The problem, of course, is that human beings are apparently not designed to make consistently rational decisions. And that’s true even when we’re dealing with apparently objective information like the claims we find on food labels.
If you’re not persuaded, you might want to check out “Labeling Food Processes: The Good, the Bad and the Ugly” … just published in Applied Economic Perspectives and Policy.
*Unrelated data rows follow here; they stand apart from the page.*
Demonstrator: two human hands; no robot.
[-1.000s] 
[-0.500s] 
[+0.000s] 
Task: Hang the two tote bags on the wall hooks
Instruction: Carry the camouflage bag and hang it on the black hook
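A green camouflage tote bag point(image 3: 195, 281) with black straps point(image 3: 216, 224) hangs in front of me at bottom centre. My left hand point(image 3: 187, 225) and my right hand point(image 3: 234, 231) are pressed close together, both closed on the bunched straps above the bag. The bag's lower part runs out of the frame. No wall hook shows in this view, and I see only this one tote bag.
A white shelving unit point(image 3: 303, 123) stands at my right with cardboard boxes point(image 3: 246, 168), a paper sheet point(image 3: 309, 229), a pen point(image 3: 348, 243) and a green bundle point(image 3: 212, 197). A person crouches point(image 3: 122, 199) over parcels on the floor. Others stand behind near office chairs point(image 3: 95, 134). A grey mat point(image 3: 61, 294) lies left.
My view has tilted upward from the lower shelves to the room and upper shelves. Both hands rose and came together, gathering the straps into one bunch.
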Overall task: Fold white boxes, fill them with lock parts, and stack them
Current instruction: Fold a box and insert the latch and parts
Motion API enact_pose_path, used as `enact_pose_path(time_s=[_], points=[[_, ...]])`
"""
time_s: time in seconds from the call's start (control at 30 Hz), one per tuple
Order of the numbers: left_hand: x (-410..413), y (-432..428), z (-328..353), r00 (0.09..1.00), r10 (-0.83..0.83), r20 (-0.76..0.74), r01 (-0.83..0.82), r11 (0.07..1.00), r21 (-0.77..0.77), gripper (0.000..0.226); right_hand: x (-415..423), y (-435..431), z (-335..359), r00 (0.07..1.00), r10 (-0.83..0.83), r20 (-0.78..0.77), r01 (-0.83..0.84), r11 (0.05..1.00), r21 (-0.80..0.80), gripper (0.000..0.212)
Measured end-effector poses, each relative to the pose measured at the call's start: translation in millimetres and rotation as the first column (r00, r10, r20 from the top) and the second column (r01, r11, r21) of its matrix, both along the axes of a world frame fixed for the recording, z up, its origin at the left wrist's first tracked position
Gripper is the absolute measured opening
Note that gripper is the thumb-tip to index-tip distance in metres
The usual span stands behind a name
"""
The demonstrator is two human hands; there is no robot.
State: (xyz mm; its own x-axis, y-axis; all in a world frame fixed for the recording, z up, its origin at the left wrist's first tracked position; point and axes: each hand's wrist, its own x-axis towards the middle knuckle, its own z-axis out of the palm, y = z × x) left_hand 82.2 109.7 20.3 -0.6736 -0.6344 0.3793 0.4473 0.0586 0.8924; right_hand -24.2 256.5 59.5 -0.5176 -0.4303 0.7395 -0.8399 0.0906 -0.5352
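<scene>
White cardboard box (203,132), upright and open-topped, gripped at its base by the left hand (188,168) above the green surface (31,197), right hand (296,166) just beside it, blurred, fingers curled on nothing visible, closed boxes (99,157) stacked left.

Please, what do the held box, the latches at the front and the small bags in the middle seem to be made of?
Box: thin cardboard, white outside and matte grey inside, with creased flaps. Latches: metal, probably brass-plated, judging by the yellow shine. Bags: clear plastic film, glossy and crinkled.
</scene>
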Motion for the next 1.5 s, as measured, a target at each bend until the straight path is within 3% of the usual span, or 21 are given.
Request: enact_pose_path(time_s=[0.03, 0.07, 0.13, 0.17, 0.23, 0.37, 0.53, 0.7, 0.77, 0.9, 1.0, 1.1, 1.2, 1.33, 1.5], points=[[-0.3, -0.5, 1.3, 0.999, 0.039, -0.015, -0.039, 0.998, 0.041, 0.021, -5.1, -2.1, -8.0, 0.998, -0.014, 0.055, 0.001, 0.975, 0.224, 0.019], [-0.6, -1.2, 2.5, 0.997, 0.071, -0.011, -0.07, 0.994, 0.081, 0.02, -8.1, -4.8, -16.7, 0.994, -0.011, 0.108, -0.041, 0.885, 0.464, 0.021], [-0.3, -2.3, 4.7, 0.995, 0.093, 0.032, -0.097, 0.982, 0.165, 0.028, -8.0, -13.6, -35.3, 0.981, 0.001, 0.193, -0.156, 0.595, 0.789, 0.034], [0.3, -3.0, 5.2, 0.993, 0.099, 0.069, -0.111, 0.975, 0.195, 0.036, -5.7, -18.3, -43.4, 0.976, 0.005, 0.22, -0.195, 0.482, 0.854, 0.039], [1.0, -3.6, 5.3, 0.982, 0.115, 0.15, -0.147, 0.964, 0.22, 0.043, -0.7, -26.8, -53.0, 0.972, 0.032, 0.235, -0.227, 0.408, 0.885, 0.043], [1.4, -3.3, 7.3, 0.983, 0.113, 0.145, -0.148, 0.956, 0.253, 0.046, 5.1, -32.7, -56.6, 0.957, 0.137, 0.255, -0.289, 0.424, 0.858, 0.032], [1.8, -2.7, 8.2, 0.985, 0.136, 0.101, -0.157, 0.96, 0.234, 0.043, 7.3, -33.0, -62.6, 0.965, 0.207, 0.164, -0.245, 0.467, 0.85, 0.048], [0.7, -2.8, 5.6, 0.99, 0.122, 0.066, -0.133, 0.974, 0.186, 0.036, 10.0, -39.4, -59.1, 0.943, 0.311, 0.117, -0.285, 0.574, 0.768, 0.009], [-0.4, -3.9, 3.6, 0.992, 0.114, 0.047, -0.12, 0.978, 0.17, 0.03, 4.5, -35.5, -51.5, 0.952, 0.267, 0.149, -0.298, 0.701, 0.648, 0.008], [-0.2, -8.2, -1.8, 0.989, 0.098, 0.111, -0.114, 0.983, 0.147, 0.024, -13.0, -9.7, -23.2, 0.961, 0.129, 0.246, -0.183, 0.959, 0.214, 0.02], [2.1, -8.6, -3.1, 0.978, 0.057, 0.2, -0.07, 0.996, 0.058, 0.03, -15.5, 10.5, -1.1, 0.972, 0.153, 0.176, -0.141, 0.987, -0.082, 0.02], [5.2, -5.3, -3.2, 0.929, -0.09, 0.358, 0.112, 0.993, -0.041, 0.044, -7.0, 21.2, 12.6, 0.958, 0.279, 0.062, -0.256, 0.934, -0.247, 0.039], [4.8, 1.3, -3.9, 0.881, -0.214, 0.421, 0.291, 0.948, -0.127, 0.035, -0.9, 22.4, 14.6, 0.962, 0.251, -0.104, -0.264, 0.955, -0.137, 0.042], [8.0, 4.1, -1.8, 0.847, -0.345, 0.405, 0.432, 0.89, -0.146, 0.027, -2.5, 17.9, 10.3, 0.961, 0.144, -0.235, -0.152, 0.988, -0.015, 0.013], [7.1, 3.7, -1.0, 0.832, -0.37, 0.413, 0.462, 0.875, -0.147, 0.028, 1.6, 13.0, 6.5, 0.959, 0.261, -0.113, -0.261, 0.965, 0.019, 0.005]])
The article provides an up-to-date review of the evidence on how food labels—and especially the “free-from” and production-oriented labels (fair-trade, dolphin-safe, and the like) actually affect consumers.
When you put products on the market labeled “gluten-free,” or label something as free from some substance, it doesn’t prove useful just to people who need to or want to steer clear of the substance—it devalues all the products that don’t declare themselves free of the substance. You create a presumption that the product without is superior to the product with.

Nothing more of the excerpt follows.